### WHAT IS BEING ASKED
Below are the entries; give again exactly the lines from the one mentioning "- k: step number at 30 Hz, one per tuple" through the one mentioning "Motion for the", inclusive.
START DATA EXCERPTS
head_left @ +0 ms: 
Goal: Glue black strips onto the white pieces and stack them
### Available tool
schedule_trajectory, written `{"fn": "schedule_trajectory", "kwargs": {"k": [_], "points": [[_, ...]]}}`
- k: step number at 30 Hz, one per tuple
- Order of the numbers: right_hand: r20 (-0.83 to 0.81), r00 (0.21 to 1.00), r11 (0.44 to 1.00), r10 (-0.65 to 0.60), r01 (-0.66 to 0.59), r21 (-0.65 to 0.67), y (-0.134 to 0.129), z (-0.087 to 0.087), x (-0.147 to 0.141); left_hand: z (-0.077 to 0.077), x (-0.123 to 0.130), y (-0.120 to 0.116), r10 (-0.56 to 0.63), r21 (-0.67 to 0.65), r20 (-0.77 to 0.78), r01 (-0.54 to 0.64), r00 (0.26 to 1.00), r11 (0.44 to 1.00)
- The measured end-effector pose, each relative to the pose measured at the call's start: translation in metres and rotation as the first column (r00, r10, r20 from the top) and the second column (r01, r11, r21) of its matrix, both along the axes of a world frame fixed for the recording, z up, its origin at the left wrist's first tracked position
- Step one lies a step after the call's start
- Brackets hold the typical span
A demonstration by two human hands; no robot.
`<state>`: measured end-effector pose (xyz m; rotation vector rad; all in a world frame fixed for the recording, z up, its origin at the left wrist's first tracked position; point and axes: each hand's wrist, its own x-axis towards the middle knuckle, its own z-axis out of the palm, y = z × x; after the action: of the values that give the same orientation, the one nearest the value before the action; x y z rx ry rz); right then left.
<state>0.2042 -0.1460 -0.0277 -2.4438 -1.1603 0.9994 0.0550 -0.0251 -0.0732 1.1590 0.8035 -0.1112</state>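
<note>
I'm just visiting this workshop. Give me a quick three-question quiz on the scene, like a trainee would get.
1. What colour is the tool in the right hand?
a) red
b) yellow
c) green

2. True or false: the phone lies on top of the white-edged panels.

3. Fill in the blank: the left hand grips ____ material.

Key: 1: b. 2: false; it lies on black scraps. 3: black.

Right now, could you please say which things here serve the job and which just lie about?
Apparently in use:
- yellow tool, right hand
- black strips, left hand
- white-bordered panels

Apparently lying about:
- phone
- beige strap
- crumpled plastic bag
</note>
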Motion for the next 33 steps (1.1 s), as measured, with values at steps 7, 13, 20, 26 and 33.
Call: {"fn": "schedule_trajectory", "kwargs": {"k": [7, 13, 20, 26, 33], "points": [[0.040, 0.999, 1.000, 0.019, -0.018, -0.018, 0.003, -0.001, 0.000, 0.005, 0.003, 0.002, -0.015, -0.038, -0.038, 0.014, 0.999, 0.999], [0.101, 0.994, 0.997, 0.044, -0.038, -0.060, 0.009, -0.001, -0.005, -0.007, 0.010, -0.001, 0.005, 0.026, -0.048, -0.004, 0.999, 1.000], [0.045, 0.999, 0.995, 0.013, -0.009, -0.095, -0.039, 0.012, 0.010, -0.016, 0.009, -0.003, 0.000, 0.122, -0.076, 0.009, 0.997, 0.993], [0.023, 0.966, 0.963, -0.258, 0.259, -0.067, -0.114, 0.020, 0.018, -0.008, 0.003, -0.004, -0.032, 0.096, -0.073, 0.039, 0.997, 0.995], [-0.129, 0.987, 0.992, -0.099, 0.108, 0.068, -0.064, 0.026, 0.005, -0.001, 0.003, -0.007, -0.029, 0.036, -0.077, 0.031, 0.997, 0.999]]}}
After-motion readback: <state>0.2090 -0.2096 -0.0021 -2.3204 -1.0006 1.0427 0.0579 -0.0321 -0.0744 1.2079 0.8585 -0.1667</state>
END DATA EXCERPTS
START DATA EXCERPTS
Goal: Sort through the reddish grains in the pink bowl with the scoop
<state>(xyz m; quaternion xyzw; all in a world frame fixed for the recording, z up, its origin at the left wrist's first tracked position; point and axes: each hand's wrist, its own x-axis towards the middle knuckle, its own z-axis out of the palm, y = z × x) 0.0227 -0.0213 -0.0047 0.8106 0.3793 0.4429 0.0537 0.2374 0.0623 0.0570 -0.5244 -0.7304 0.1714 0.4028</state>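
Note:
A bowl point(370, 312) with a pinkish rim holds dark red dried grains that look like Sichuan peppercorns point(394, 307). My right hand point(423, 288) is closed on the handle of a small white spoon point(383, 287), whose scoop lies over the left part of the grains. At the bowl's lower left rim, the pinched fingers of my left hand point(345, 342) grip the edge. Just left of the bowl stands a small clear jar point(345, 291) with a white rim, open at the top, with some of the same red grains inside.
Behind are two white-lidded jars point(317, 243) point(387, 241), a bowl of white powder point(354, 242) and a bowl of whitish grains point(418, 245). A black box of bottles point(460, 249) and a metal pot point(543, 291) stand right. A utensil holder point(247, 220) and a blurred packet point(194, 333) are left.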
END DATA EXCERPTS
### ANSWER BELOW
- k: step number at 30 Hz, one per tuple
- Order of the numbers: right_hand: r20 (-0.83 to 0.81), r00 (0.21 to 1.00), r11 (0.44 to 1.00), r10 (-0.65 to 0.60), r01 (-0.66 to 0.59), r21 (-0.65 to 0.67), y (-0.134 to 0.129), z (-0.087 to 0.087), x (-0.147 to 0.141); left_hand: z (-0.077 to 0.077), x (-0.123 to 0.130), y (-0.120 to 0.116), r10 (-0.56 to 0.63), r21 (-0.67 to 0.65), r20 (-0.77 to 0.78), r01 (-0.54 to 0.64), r00 (0.26 to 1.00), r11 (0.44 to 1.00)
- The measured end-effector pose, each relative to the pose measured at the call's start: translation in metres and rotation as the first column (r00, r10, r20 from the top) and the second column (r01, r11, r21) of its matrix, both along the axes of a world frame fixed for the recording, z up, its origin at the left wrist's first tracked position
- Step one lies a step after the call's start
- Brackets hold the typical span
A demonstration by two human hands; no robot.
`<state>`: measured end-effector pose (xyz m; rotation vector rad; all in a world frame fixed for the recording, z up, its origin at the left wrist's first tracked position; point and axes: each hand's wrist, its own x-axis towards the middle knuckle, its own z-axis out of the palm, y = z × x; after the action: of the values that give the same orientation, the one nearest the value before the action; x y z rx ry rz); right then left.
<state>0.2042 -0.1460 -0.0277 -2.4438 -1.1603 0.9994 0.0550 -0.0251 -0.0732 1.1590 0.8035 -0.1112</state>
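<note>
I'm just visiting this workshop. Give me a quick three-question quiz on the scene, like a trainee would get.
1. What colour is the tool in the right hand?
a) red
b) yellow
c) green

2. True or false: the phone lies on top of the white-edged panels.

3. Fill in the blank: the left hand grips ____ material.

Key: 1: b. 2: false; it lies on black scraps. 3: black.

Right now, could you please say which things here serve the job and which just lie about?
Apparently in use:
- yellow tool, right hand
- black strips, left hand
- white-bordered panels

Apparently lying about:
- phone
- beige strap
- crumpled plastic bag
</note>
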Motion for the next 33 steps (1.1 s), as measured, with values at steps 7, 13, 20, 26 and 33.

At this stage, the exercise is finished.